— WORK REQUEST —
Only the lines from the top of the material through the line containing "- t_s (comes" should be restated, each one exactly.

— INFORMATION PROVIDED —
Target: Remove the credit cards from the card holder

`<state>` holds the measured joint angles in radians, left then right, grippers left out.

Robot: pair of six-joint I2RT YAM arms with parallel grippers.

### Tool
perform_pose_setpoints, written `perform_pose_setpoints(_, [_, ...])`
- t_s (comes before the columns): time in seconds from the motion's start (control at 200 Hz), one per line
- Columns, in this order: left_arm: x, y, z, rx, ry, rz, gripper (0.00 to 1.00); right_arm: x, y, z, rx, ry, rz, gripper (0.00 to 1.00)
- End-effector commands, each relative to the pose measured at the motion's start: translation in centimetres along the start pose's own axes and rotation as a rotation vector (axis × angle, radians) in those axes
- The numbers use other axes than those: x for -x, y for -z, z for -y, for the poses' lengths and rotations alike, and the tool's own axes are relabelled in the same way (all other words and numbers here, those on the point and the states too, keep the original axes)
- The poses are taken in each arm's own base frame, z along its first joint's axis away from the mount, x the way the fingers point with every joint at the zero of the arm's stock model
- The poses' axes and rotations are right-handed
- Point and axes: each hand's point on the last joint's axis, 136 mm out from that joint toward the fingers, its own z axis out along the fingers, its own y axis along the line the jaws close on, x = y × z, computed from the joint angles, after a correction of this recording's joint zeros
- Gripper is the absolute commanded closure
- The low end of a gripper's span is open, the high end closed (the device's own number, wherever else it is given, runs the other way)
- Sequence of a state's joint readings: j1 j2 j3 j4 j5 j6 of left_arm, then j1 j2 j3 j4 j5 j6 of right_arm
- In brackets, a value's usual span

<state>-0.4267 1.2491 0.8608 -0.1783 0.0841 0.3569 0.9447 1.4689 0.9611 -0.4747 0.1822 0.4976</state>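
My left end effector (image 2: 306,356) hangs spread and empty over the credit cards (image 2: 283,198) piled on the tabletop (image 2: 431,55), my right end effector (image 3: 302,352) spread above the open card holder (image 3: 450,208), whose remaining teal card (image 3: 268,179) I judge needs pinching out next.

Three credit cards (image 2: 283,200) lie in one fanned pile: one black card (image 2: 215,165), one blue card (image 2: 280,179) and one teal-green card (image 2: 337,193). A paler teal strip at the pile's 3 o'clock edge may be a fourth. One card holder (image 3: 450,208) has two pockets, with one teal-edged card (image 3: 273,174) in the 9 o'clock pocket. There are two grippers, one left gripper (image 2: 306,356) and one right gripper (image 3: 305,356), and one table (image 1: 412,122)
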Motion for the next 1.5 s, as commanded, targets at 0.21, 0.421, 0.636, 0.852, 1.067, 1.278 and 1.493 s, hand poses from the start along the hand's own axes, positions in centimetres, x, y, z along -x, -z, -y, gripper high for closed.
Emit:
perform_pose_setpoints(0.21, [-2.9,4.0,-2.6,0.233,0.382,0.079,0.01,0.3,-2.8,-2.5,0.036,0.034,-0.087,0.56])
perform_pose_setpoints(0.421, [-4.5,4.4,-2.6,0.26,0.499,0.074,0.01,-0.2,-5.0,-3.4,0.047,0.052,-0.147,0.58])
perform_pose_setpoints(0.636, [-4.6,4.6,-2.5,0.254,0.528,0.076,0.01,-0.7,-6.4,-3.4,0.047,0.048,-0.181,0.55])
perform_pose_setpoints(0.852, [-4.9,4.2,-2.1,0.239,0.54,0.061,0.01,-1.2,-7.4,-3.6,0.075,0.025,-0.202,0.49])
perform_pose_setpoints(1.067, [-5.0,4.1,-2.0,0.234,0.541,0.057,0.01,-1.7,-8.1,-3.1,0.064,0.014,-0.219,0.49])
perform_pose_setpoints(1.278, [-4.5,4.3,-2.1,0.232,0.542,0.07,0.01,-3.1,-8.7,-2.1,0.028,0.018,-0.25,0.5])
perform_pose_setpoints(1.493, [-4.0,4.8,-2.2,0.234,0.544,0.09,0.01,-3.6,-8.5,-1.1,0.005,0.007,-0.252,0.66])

— SOLUTION FOR THIS TASK —
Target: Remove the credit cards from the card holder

`<state>` holds the measured joint angles in radians, left then right, grippers left out.

Robot: pair of six-joint I2RT YAM arms with parallel grippers.

### Tool
perform_pose_setpoints, written `perform_pose_setpoints(_, [_, ...])`
- t_s (comes before the columns): time in seconds from the motion's start (control at 200 Hz), one per line

No more is needed for this answer.